Isis, combattente condannato in Italia: voleva farsi esplodere in Iraq

di redazione Blitz
Pubblicato il 26 Aprile 2017 - 19:10 OLTRE 6 MESI FA
Isis, combattente condannato in Italia: voleva farsi esplodere in Iraq

Isis, combattente condannato in Italia: voleva farsi esplodere in Iraq

ROMA – Nel 2015 venne fermato poco prima che uscisse dal carcere, per andare a raggiungere in Iraq l’amico conosciuto nel penitenziario di Velletri e combattere sotto la bandiera dell’Isis. Oggi per Vulnet Maqelara, conosciuto come Karlito Brigande, è arrivata la sentenza di condanna in primo grado a 8 anni di carcere così come richiesto dalla Procura di Roma.

La sentenza è stata emessa dalla corte d’Assise nell’aula bunker di Rebibbia. Nei confronti dell’uomo, macedone di 42 anni, con un passato di militanza nell’esercito nazionalista dell’Uck, il reato contestato dal pm.

è di appartenenza ad un‘associazione con finalità di terrorismo, con l’aggravante della transnazionalità del reato. Per l’accusa siamo in presenza di un appartenente all’Isis che era pronto a partire per combattere al fianco dei militanti dello stato islamico.

Brigande venne raggiunto dall’ordinanza di custodia mentre si trovava detenuto nel carcere di Rebibbia. Oltre al cittadino macedone la Procura di Roma spiccò una richiesta di arresto anche per Firas Barhoumi, un cittadino tunisino di 29 anni attualmente latitante e la cui posizione è stata stralciata nel processo svolto nell’aula bunker di Rebibbia.

Nel novembre del 2015 il cittadino macedone venne arrestato nell’ambito di un servizio di controllo del territorio perché ricercato in forza di un provvedimento dell’autorità giudiziaria macedone, per reati contro la persona ed il patrimonio commessi in quel Paese.

I carabinieri, in quella circostanza, oltre ad arrestare il latitante, riuscirono ad individuare e perquisire la sua abitazione dove furono trovate alcune lettere manoscritte contenenti frasi in arabo e fotografie con indizi di una sua adesione al radicalismo islamista.

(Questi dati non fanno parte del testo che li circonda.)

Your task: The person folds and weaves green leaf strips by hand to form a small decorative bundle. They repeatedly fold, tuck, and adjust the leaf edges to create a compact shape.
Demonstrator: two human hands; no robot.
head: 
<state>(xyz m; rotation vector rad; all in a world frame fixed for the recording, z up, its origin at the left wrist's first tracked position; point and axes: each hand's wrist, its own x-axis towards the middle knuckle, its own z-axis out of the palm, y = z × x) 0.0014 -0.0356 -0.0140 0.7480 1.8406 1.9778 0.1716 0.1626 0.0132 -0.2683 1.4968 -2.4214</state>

Dagli accertamenti del Ros è emerso che nei giorni antecedenti al suo arresto, Brigande era in contatto attraverso vari sistemi di chat, con Barhoumi, che già in quel periodo si trovava in Iraq, come “foreign fighter”, a combattere in seno alle milizie terroristiche del “Daesh”.

Brigande, radicalizzato da Barhoumi durante un periodo di detenzione comune, sarebbe stato in procinto di partire per l’Iraq “con il preciso intento di essere aggregato nei quadri di lotta armata jihadista”.

Lo stesso Barhoumi invita, in una comunicazione intercettata, a raggiungerlo in Iraq, dicendosi disposto a rimandare un’operazione suicida con un’auto per aiutare l’amico. Nella conversazione Barhoumi diceva a Brigande: “…basta tu cerca per venire a Turchia resto ci penso io per te hai capito? Basta che tu venire a Turchia, hai capito?”. E Brigande lo rassicurava: “Ok fratello cerco questo mese inshallah… cerco di venire più presto”. E Barhoumi gli comunicava che per aspettarlo avrebbe fatto slittare “una operazione suicida: prendo una macchina con l’esplosivo dentro per fare un’operazione contro i kuffar (miscredenti, ndr) inshallah, se mi dici una promessa che tu venire dopo un mese io posso allontanare la data dell’operazione”.